Numerous studies have demonstrated that increasing wages decreases employee turnover and increases customer service and productivity. This could be an important finding for McDonald’s, which has seen an uptick in customer complaints about rude and unprofessional employee conduct. In a March webcast, one exec told franchisees that “service is broken.”

The tide among economists, meanwhile, is starting to turn more generally in favor of minimum wage increases. Earlier this month, 100 economists signed a letter in support of a federal proposal to raise the minimum wage to $10.50 per hour. The letter said that the fast food industry would see business costs rise by just 2.7 percent under such an increase. McDonald’s could cover half of the cost increase by raising the price of a Big Mac, on average, from $4.00 to $4.05, and the other half through productivity gains and a “slightly more equal distribution of revenues.”

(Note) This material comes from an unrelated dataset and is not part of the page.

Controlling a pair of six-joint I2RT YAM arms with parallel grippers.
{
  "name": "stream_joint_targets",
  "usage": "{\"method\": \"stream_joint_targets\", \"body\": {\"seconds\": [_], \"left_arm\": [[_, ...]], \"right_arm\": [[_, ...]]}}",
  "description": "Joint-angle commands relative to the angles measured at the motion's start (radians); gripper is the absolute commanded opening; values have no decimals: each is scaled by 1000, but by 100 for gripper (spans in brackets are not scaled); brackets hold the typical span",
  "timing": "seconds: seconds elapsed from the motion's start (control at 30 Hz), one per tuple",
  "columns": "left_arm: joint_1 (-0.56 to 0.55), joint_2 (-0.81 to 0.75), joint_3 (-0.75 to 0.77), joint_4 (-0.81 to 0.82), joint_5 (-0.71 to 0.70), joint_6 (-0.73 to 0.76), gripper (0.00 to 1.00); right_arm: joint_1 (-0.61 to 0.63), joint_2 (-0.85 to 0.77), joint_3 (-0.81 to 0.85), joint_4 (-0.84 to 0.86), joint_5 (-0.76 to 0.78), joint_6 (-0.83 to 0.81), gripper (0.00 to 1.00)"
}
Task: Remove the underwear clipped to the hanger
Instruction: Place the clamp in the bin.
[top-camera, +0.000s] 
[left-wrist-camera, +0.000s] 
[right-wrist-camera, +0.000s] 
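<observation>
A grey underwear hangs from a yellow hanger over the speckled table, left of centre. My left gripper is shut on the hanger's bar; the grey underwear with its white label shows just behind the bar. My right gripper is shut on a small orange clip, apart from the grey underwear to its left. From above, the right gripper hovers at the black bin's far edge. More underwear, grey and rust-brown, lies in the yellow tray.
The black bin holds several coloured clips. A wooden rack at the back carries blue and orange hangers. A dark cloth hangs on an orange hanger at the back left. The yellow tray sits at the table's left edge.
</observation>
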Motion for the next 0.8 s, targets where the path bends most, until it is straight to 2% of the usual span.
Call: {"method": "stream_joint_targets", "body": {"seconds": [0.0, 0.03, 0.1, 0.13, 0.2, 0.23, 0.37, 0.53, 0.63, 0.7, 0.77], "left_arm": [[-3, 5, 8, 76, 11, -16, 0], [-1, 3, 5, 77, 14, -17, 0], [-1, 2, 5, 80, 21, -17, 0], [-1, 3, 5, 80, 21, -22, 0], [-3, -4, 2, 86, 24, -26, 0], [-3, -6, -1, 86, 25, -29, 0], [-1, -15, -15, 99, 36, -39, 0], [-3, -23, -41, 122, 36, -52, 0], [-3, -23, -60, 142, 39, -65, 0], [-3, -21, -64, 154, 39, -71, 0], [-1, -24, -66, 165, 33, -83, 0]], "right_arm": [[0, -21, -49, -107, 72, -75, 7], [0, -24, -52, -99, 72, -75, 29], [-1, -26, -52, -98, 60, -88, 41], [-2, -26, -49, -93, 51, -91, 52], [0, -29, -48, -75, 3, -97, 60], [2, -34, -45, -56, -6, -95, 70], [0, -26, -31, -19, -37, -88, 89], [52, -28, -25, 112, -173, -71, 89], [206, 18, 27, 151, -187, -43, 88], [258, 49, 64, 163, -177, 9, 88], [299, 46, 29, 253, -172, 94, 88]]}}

That more equitable distribution of revenues could be the catch, though. McDonald’s reported $1.4 billion in profits last quarter. That sounds good, but it was actually below expectations, and the company’s stock price growth has lagged behind competitors for most of the year. Industry representatives describe fast food profit margins as pennies on the dollar, but McDonald’s net profit margin consistently hovers around 20 percent and profit margins for its biggest competitors are around 10 percent. The idea that a five-cent increase in the Big Mac price would cover half of the company’s wage increases makes such a plan sound not so burdensome.

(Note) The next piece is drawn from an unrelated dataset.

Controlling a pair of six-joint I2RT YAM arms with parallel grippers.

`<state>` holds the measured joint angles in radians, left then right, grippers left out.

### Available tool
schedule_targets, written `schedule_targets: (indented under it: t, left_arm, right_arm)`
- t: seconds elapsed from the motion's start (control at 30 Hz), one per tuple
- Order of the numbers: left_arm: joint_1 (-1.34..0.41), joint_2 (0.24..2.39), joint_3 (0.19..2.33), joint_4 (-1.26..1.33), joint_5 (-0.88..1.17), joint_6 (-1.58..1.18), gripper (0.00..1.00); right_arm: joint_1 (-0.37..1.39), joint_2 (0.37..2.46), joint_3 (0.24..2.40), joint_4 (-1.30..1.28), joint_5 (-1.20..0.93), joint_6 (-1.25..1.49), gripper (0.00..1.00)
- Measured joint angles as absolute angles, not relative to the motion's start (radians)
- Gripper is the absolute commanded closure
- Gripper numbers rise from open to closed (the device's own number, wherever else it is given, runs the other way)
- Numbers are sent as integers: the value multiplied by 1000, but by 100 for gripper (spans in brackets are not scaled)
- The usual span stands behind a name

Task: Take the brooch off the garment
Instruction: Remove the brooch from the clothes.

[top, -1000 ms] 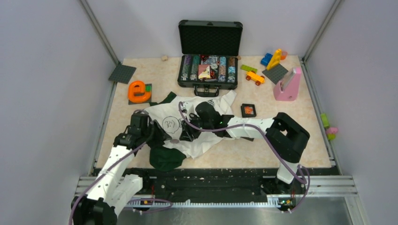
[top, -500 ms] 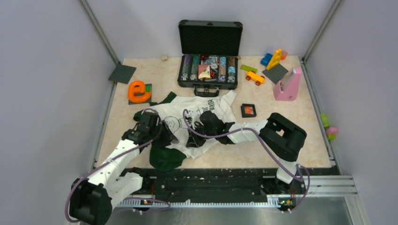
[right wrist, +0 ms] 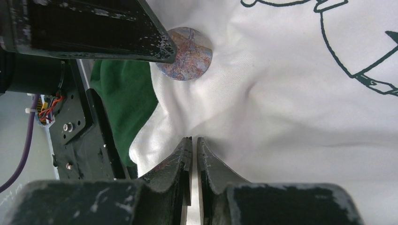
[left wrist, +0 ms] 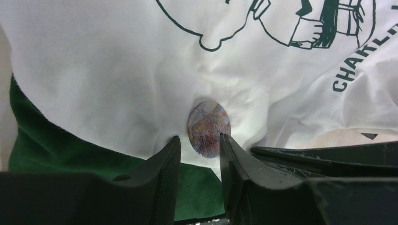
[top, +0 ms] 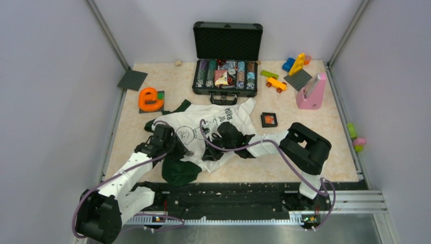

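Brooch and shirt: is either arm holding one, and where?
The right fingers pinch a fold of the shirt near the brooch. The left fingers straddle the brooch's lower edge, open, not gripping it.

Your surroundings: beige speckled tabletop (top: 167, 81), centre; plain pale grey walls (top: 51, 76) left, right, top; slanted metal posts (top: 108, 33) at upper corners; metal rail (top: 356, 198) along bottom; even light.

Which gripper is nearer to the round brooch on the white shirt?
Left. The left gripper has its open fingertips at either side of the lower edge of the brooch. The right gripper is apart from it, shut on a fold of the white shirt.
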<state>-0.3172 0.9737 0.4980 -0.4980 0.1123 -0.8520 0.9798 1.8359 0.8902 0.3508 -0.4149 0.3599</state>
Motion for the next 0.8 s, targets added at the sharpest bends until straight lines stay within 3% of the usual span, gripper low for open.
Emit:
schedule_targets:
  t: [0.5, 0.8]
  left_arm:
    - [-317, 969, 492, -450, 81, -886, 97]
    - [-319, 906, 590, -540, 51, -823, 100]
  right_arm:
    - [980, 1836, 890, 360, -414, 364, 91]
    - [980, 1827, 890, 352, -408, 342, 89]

Without any such pay increase, the benefits of working minimum wage fast food jobs seem to barely outweigh the downsides. Though industry reps often argue that low-paying fast food jobs provide a good entry to the middle class, this is largely a myth, according to a research out this month by the National Employment Law Project. The study found that only 2.2 percent of the jobs in the fast food industry are managerial, professional, or technical, compared to 31.1 percent of jobs throughout the U.S. economy. Front-line employees make up 89.1 percent of fast food industry jobs and make an average of $8.94 per hour, while supervisors make up 8.7 percent of jobs and make $13.06 per hour on average. Wage stagnation can force even long-term employees on to food stamps. On top of that, job conditions can also be atrocious. Earlier this summer, New York City McDonald’s workers were forced to work in record heat without air conditioning.

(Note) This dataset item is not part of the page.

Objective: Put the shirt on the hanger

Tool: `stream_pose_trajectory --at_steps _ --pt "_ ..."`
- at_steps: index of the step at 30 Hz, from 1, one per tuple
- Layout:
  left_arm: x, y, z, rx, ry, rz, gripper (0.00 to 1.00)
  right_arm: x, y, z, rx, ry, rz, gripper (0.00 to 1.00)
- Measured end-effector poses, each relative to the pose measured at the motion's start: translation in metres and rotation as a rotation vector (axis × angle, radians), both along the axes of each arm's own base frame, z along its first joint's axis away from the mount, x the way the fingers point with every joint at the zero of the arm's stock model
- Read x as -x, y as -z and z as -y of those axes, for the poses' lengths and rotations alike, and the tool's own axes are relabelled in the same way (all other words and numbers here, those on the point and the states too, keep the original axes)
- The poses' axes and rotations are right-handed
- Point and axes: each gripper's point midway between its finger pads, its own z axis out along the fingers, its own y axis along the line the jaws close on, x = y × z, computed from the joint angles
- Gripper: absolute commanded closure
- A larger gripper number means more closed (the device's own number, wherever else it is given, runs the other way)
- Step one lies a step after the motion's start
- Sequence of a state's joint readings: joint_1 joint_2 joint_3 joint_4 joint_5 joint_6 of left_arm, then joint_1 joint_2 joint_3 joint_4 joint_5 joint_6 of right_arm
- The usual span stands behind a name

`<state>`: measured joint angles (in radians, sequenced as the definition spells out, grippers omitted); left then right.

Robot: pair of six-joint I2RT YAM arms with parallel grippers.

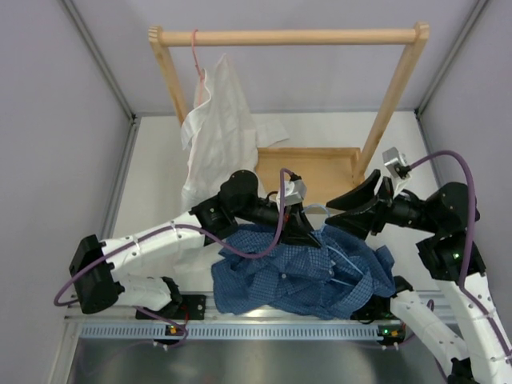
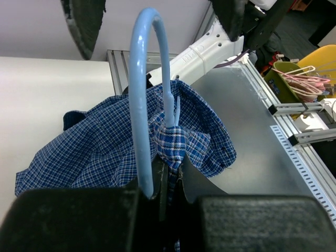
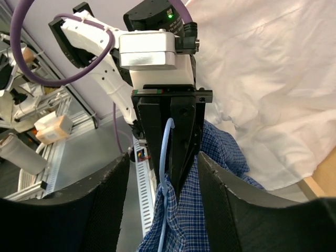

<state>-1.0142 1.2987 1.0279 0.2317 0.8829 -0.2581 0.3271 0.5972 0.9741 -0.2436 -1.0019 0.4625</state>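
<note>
The dark blue checked shirt (image 1: 304, 272) lies bunched on the table's near edge, partly lifted at its top. My left gripper (image 1: 302, 226) is shut on a fold of the shirt (image 2: 173, 144) where the neck of the light-blue hanger (image 2: 143, 79) comes out. The hook stands up above my jaws. Thin hanger wire shows inside the cloth (image 1: 342, 258). My right gripper (image 1: 346, 206) is open and empty. Its fingers (image 3: 107, 202) straddle the left gripper's tips, the hanger hook (image 3: 164, 152) and the shirt (image 3: 210, 226) without touching them.
A wooden rack (image 1: 288, 37) stands at the back with a white shirt (image 1: 218, 128) on a pink hanger (image 1: 194, 50). Its wooden base (image 1: 308, 170) lies just behind both grippers. A bin of pink hangers (image 2: 302, 79) sits off the table.
</note>
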Motion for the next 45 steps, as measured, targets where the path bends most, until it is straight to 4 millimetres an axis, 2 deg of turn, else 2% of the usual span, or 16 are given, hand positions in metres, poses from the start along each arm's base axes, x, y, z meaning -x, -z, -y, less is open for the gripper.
stream_pose_trajectory --at_steps 6,11,13,16,19,20,21,22,25,27,31,34,35,38,41,45 --pt "0.002 -0.001 0.002 0.004 0.023 0.006 1.0 0.008 -0.006 -0.003 -0.049 -0.052 0.021 0.62" --pt "0.0 0.002 0.006 -0.004 0.023 0.002 1.0 0.01 0.005 -0.007 -0.059 -0.089 -0.002 0.66" --pt "-0.001 0.001 0.008 -0.004 0.022 0.004 1.0 0.01 0.011 -0.009 -0.054 -0.103 -0.015 0.81" --pt "0.0 -0.003 0.008 0.005 0.03 0.012 1.0 0.008 0.015 -0.011 -0.05 -0.102 -0.017 0.97" --pt "0.001 -0.004 0.009 0.007 0.032 0.014 1.0 0.006 0.015 -0.011 -0.047 -0.093 -0.001 1.0" --pt "0.0 -0.004 0.009 0.007 0.029 0.016 0.88 0.004 0.015 -0.011 -0.047 -0.084 0.008 1.0" --pt "-0.002 -0.003 0.009 0.005 0.02 0.019 0.68 0.002 0.015 -0.01 -0.044 -0.068 0.014 1.0" --pt "-0.006 -0.003 0.011 0.004 -0.007 0.025 0.02 -0.002 0.016 -0.01 -0.042 -0.046 0.016 1.0" --pt "-0.025 -0.004 0.013 -0.012 -0.142 0.036 0.02 -0.012 0.019 -0.006 -0.04 0.04 0.015 1.0" --pt "-0.048 -0.007 0.008 -0.03 -0.307 0.048 0.02 -0.016 0.017 -0.001 -0.037 0.098 0.028 1.0" --pt "-0.094 -0.032 -0.029 -0.013 -0.682 0.075 0.02 -0.022 0.001 0.012 -0.036 0.216 0.079 1.0" --pt "-0.119 -0.055 -0.093 0.075 -0.993 0.083 0.02 -0.019 -0.014 0.024 -0.046 0.295 0.118 1.0" --pt "-0.123 -0.058 -0.115 0.101 -1.074 0.081 0.02 -0.017 -0.02 0.029 -0.051 0.32 0.131 1.0" --pt "-0.124 -0.058 -0.16 0.16 -1.22 0.068 0.02 -0.012 -0.034 0.039 -0.061 0.375 0.157 1.0" --pt "-0.128 -0.041 -0.18 0.149 -1.3 0.061 0.02 -0.004 -0.048 0.045 -0.065 0.394 0.18 1.0" --pt "-0.133 -0.003 -0.174 0.05 -1.305 0.072 0.06 0.012 -0.065 0.052 -0.069 0.397 0.208 1.0"
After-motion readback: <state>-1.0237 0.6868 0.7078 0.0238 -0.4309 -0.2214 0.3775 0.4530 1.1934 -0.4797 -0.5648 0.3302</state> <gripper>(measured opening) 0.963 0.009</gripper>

Worse still, minimum wage employees are often not even paid the minimum wage. “The industry has a system-wide practice of not only paying workers the most minimum wage you could possibly pay, but also bilking as much as they can in terms of stealing wages,” said Westin. A survey by Fast Food Forward found that 84 percent of fast food employees had reported some kind of “wage theft” in the previous month, be it in the form of bounced checks, hours worked off the clock, or having to pay for your own gas or uniform. The New York attorney general is investigating the charges.

The point is that once you get past the question of threats to existing or future jobs, the question of basic fairness seems like a no-brainer. If you’re buying a Big Mac, you can probably afford to pay five cents more to ensure the person serving it can afford to pay her rent. And if you’re employing that person, the hit to your bottom line probably won’t be so bad that you have to replace her with this guy.